Returning Home: On Making and Gratitude
- 3 days ago
- 3 min read
Last year, in the thick of summer, I was finally home. My father built my childhood home, and it is a place I feel deeply connected to. His homes, built from adobe brick, a block made of mud and hay, dried naturally by the sun and rooted in a long tradition in New Mexico, have often been described as fortresses.
I began planting a garden as a way to feel and understand the earth that shaped the walls of our home, and to reflect on how that land shaped my upbringing. The garden became a way of giving back to the place that raised me, an expression of gratitude for the land where my family learned what it meant to feel at home.
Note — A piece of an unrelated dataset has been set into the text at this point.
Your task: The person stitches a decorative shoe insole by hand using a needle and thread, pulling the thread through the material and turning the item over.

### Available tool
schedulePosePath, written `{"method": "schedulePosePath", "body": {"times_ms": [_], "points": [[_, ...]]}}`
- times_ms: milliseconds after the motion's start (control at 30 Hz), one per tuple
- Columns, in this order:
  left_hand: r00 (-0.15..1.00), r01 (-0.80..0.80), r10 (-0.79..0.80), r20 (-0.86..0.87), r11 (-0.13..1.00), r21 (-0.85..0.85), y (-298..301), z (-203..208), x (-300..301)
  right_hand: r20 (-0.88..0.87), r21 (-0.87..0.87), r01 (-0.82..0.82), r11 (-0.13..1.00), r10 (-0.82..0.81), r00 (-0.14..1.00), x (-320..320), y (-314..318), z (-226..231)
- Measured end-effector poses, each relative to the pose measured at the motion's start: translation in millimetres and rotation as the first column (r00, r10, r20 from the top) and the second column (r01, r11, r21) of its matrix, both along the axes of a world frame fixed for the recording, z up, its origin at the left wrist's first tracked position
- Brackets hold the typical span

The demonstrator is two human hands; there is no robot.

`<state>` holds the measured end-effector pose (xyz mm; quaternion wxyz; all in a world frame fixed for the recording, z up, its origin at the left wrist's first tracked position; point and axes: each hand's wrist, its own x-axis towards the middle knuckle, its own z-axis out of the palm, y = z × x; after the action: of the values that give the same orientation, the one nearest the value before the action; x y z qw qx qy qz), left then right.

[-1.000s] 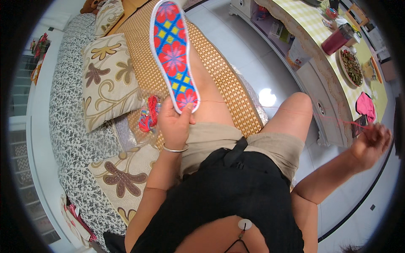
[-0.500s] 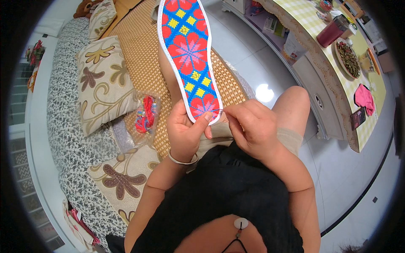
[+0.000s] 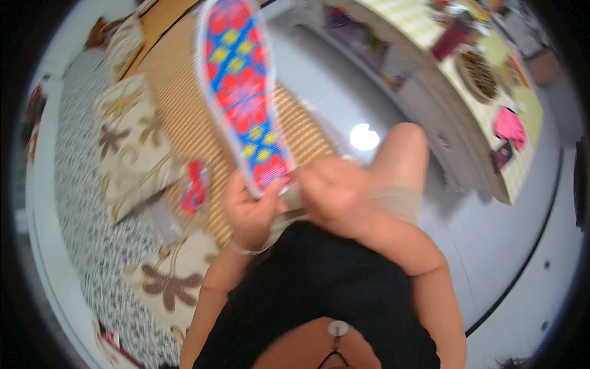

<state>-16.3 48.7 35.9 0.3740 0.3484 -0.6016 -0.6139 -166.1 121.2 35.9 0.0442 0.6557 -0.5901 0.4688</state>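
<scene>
embroidered insole, held in two hands above a woven mat

item: one insole [image 3: 241, 101], red flowers, blue lattice and yellow diamonds, white edging; held over the person's lap, its upper end reaching the top of the view.

left hand [image 3: 251, 206]: thumb laid on the patterned face, pinching the insole's lower end. a pale bracelet [image 3: 246, 249] circles the wrist.

right hand [image 3: 335, 190]: fingers curled in, at the right edge of the same end; motion blur, so what it pinches, if anything, cannot be told.

surface: one woven mat [image 3: 175, 80], tan, in a small raised grid, running beneath the insole. on it, just left of the left hand, a bundle of thread [image 3: 195, 187], mostly red, in clear wrapping.

left side: one cushion [image 3: 132, 150], cream with brown and olive flowers; a second cushion [image 3: 174, 283] of like pattern, nearer the person; a black-and-white patterned cover [image 3: 77, 147] along the side; a brown plush toy [image 3: 100, 34] in the far corner.

right side: one long pale cabinet [image 3: 433, 123] under a yellow checked cloth [image 3: 519, 172], bearing a dark red flask [image 3: 452, 38], an oval dish [image 3: 462, 77] of food and a pink cloth [image 3: 510, 127].

floor [image 3: 461, 252]: pale glossy tile, with a round white glare.
</scene>
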Motion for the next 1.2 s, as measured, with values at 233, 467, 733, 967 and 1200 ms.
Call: {"method": "schedulePosePath", "body": {"times_ms": [233,467,733,967,1200], "points": [[0.994,0.012,0.025,0.108,0.946,-0.323,-0.6,-29.0,7.2,-0.075,-0.095,0.009,0.995,-0.016,0.997,11.5,-5.8,-20.8],[0.981,0.071,-0.009,0.195,0.946,-0.316,1.4,-30.4,1.3,-0.101,-0.138,0.085,0.987,-0.099,0.990,5.3,1.8,-13.5],[0.991,0.103,-0.062,0.123,0.925,-0.366,5.7,-29.9,-2.6,-0.050,-0.100,0.144,0.984,-0.150,0.987,8.0,7.3,-11.3],[0.996,0.040,-0.015,0.084,0.951,-0.307,3.3,-27.4,-12.6,0.058,-0.039,0.096,0.995,-0.094,0.994,8.1,9.8,-25.6],[0.994,0.048,-0.020,0.111,0.967,-0.251,18.7,-8.2,-22.8,0.121,-0.096,0.121,0.988,-0.109,0.987,-0.5,17.7,-21.9]]}}
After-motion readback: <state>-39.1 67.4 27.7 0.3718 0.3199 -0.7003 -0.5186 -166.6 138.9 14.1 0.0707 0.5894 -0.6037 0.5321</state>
I had just finished Robin Wall Kimmerer’s book, The Serviceberry, in which she writes about nature and reciprocity, and I was inspired not only to be grateful, but to actively return something to the earth.
Growing up, though, summers were for traveling. My dad could not wait for my school breaks and planned trips for our family as soon as school let out. Every morning leading up to those trips, you would find him perched on a stool, pouring over a Let’s Go, a Cadogan, or a DK guidebook, with a Michelin map stretched beneath his breakfast plate.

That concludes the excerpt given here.